§ PROMPT
Apart from the pictures, every line below is to be set down exactly.

§ INPUT DATA
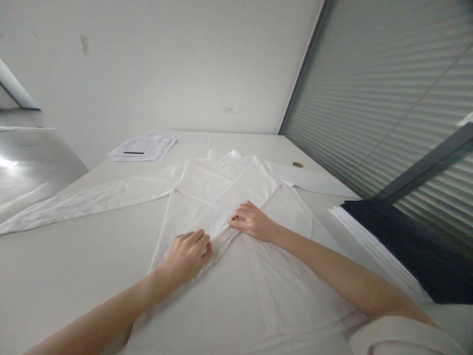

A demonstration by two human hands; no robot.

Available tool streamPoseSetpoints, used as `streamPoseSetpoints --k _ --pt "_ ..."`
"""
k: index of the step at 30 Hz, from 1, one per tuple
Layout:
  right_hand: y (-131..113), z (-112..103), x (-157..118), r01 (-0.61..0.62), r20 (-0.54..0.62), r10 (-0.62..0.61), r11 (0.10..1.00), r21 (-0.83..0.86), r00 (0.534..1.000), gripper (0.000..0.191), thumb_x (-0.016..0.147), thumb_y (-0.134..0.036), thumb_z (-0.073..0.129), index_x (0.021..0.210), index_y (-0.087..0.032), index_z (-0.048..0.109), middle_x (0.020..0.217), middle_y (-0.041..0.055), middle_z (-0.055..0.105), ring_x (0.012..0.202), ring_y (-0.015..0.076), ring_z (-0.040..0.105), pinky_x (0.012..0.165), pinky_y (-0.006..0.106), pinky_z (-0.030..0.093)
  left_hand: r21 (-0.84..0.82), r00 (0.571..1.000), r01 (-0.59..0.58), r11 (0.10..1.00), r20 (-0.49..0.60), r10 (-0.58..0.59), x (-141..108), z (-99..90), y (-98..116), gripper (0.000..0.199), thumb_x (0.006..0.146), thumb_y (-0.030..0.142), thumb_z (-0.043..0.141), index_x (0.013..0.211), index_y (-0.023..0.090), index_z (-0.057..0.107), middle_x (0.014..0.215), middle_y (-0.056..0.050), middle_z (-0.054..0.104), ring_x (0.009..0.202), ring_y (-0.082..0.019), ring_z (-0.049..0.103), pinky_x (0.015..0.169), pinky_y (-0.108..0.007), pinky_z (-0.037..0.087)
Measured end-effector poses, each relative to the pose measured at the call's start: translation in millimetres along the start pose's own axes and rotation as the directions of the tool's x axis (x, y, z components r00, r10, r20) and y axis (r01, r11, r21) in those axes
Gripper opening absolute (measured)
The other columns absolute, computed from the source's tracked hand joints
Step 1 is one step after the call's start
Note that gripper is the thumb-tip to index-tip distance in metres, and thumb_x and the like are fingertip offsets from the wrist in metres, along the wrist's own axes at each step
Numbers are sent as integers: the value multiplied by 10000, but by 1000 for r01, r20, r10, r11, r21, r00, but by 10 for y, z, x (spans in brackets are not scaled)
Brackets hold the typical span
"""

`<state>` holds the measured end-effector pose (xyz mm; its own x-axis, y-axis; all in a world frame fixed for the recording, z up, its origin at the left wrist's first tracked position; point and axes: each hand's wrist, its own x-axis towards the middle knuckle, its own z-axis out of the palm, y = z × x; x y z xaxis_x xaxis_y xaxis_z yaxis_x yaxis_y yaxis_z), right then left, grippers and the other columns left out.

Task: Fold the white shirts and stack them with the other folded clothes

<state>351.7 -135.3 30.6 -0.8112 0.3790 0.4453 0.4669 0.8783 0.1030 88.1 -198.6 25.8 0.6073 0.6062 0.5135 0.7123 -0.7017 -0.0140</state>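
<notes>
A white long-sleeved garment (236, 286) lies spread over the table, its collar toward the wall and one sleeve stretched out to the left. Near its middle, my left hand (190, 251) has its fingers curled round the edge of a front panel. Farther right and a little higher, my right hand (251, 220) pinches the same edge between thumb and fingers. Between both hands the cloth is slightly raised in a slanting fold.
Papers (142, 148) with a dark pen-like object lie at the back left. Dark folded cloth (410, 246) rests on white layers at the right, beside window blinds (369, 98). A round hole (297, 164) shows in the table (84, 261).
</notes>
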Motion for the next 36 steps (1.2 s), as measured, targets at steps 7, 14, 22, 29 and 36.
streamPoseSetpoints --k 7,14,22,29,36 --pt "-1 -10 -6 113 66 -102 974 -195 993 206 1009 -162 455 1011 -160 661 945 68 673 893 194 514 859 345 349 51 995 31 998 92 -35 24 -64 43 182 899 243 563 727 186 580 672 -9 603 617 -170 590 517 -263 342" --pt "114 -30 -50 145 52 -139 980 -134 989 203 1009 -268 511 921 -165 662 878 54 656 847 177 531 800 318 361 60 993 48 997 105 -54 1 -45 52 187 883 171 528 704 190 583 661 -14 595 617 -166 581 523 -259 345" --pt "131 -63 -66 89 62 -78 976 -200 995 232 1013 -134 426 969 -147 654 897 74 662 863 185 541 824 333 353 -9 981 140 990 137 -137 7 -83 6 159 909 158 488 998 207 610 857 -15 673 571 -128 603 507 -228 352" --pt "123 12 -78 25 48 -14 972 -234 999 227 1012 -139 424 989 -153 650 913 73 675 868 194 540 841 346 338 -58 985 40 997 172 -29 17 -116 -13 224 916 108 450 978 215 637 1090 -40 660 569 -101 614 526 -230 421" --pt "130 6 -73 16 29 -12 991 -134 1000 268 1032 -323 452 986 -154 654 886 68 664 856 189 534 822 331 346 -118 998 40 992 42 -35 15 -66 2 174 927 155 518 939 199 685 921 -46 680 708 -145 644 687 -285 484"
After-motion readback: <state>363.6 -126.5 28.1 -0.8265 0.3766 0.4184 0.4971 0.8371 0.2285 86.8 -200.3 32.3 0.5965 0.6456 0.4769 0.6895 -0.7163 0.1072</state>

§ WRITTEN RESPONSE
A demonstration by two human hands; no robot.

Available tool streamPoseSetpoints, used as `streamPoseSetpoints --k _ --pt "_ ..."`
"""
k: index of the step at 30 Hz, from 1, one per tuple
Layout:
  right_hand: y (-131..113), z (-112..103), x (-157..118), r01 (-0.61..0.62), r20 (-0.54..0.62), r10 (-0.62..0.61), r11 (0.10..1.00), r21 (-0.83..0.86), r00 (0.534..1.000), gripper (0.000..0.191), thumb_x (-0.016..0.147), thumb_y (-0.134..0.036), thumb_z (-0.073..0.129), index_x (0.021..0.210), index_y (-0.087..0.032), index_z (-0.048..0.109), middle_x (0.020..0.217), middle_y (-0.041..0.055), middle_z (-0.055..0.105), ring_x (0.012..0.202), ring_y (-0.015..0.076), ring_z (-0.040..0.105), pinky_x (0.012..0.165), pinky_y (-0.006..0.106), pinky_z (-0.030..0.093)
  left_hand: r21 (-0.84..0.82), r00 (0.571..1.000), r01 (-0.59..0.58), r11 (0.10..1.00), r20 (-0.49..0.60), r10 (-0.58..0.59), x (-141..108), z (-99..90), y (-98..116), gripper (0.000..0.199), thumb_x (0.006..0.146), thumb_y (-0.030..0.142), thumb_z (-0.043..0.141), index_x (0.013..0.211), index_y (-0.023..0.090), index_z (-0.057..0.107), middle_x (0.014..0.215), middle_y (-0.056..0.050), middle_z (-0.054..0.104), ring_x (0.009..0.202), ring_y (-0.082..0.019), ring_z (-0.049..0.103), pinky_x (0.015..0.169), pinky_y (-0.108..0.007), pinky_z (-0.037..0.087)
Measured end-effector poses, each relative to the pose measured at the call's start: translation in millimetres along the start pose's own axes and rotation as the directions of the tool's x axis (x, y, z components r00, r10, r20) and y axis (r01, r11, r21) in those axes
Gripper opening absolute (measured)
The other columns absolute, computed from the source's tracked hand joints
Step 1 is one step after the call's start
Note that gripper is the thumb-tip to index-tip distance in metres, and thumb_x and the like are fingertip offsets from the wrist in metres, along the wrist's own axes at each step
Numbers are sent as integers: the value multiplied by 10000, but by 1000 for r01, r20, r10, r11, r21, r00, but by 10 for y, z, x (spans in brackets are not scaled)
Brackets hold the typical span
"""

`<state>` holds the measured end-effector pose (xyz mm; its own x-axis, y-axis; all in a world frame fixed for the recording, z up, its origin at the left wrist's first tracked position; point and axes: each hand's wrist, its own x-axis towards the middle knuckle, its own z-axis out of the palm, y = z × x; x y z xaxis_x xaxis_y xaxis_z yaxis_x yaxis_y yaxis_z), right then left, grippers and the other columns left out.

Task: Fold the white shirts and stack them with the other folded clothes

<state>351.7 -135.3 30.6 -0.8112 0.3790 0.4453 0.4669 0.8783 0.1030 88.1 -198.6 25.8 0.6073 0.6062 0.5135 0.7123 -0.7017 -0.0140</state>
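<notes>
A white long-sleeved garment (236, 286) lies spread over the table, its collar toward the wall and one sleeve stretched out to the left. Near its middle, my left hand (190, 251) has its fingers curled round the edge of a front panel. Farther right and a little higher, my right hand (251, 220) pinches the same edge between thumb and fingers. Between both hands the cloth is slightly raised in a slanting fold.
Papers (142, 148) with a dark pen-like object lie at the back left. Dark folded cloth (410, 246) rests on white layers at the right, beside window blinds (369, 98). A round hole (297, 164) shows in the table (84, 261).
</notes>
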Motion for the next 36 steps (1.2 s), as measured, targets at steps 7, 14, 22, 29 and 36.
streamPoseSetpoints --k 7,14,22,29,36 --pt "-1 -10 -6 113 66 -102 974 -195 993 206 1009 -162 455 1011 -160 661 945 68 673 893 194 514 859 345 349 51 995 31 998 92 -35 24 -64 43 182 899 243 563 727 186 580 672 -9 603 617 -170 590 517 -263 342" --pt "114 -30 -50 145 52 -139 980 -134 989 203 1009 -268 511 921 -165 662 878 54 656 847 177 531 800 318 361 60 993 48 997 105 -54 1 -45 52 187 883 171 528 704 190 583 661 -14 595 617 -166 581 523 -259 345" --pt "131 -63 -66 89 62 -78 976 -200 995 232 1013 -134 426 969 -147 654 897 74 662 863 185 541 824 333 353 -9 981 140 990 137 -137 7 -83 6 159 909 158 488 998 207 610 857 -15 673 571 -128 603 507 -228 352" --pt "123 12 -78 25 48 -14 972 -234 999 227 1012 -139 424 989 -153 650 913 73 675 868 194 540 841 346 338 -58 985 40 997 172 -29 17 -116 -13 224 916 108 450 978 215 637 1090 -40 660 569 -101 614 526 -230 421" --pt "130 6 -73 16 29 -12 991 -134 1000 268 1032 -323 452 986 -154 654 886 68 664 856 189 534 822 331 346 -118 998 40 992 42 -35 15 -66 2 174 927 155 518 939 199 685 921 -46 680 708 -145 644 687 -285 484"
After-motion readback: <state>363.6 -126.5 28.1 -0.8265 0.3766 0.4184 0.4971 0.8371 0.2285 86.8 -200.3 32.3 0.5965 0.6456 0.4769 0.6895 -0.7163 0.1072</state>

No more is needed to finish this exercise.